To investigate the function of the clock genes, we generated per1a and nr1d1 mutants by using the CRISPR/Cas9 technology50,51. Two mutant alleles for each gene were identified, as revealed by genotyping (Supplementary Fig. 4a, b). per1a−/− and nr1d1−/− embryos were normal and can be raised up to adults. The size and the morphology of kidneys were comparable between adult controls and mutants50 (Supplementary Fig. 4c). WISH experiments showed that gentamicin-induced per1a and nr1d1 expression at 1 dpi was abolished in the respective mutants (Supplementary Fig. 4d). We monitored the temporal expression of the core clock genes in per1a and nr1d1 mutants after gentamicin treatment. Compared to wild-type controls, per1a and nr1d1 were significantly down-regulated (P < 0.05) (Fig. 4a, b; Supplementary Fig. 4e, f).

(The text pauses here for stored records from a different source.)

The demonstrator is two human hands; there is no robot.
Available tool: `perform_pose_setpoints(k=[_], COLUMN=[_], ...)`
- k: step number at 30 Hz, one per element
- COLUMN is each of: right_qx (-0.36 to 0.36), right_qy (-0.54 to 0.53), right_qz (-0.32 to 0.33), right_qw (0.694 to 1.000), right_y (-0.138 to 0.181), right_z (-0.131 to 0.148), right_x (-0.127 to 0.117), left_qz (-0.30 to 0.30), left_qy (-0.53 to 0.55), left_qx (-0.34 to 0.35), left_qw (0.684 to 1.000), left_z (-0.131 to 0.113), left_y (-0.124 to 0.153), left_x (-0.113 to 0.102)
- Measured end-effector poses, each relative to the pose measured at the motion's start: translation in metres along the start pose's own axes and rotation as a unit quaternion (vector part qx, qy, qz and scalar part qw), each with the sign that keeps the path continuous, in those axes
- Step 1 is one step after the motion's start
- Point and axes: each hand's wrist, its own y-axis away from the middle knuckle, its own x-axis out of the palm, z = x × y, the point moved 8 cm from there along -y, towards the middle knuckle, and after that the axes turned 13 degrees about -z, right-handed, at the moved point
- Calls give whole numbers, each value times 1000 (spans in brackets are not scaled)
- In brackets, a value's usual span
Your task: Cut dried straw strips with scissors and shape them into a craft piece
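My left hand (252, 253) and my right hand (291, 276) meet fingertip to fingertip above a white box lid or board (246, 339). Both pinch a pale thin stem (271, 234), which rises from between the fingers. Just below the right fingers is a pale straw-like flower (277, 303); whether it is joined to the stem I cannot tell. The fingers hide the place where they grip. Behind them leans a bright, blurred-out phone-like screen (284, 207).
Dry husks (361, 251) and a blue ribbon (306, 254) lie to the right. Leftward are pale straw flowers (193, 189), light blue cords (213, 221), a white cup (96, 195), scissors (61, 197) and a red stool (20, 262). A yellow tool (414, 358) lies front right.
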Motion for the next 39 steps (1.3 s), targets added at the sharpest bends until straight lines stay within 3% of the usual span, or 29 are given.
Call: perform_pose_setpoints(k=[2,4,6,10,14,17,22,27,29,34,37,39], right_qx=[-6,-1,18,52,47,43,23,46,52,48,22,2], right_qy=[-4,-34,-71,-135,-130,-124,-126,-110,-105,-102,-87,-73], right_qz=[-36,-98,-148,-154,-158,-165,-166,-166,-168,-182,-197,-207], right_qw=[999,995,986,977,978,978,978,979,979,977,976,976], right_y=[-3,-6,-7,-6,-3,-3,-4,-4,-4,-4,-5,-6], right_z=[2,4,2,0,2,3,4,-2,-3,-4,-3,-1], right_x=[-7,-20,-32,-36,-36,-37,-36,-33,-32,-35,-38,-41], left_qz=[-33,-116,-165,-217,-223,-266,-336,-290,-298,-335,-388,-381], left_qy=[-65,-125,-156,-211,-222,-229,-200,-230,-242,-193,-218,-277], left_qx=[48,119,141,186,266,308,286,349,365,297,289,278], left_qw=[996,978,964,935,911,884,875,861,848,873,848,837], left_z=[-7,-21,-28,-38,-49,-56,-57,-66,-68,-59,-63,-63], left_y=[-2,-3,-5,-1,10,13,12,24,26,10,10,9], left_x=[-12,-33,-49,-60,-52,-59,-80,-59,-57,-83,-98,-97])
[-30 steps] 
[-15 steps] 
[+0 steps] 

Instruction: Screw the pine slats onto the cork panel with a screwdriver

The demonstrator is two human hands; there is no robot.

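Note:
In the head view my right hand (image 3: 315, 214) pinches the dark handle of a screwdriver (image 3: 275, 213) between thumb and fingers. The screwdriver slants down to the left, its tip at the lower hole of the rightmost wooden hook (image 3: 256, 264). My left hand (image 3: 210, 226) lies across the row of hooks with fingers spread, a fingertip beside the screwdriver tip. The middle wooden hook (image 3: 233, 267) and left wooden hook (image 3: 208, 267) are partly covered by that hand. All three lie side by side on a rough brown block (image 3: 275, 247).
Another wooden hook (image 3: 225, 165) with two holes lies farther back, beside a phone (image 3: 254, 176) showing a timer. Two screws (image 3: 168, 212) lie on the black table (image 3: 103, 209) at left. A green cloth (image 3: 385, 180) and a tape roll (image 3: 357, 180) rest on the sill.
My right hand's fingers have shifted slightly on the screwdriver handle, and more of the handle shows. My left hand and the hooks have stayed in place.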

To explore whether per1a and nr1d1 are important for kidney repair, dextran uptake experiments were performed. In wild-type animals, approximately 65% and 80% of nephrons displayed fluorescent dextran at 7 and 10 dpi. By contrast, the percentage was merely 19% and 35% in nr1d1 mutant kidneys, respectively (Fig. 5a, b). Similar results were observed for per1a mutants. HE staining and WISH experiments confirmed that nephron repair was affected or delayed in the absence of per1a and nr1d1 (Fig. 5c, d; Supplementary Fig. 5a).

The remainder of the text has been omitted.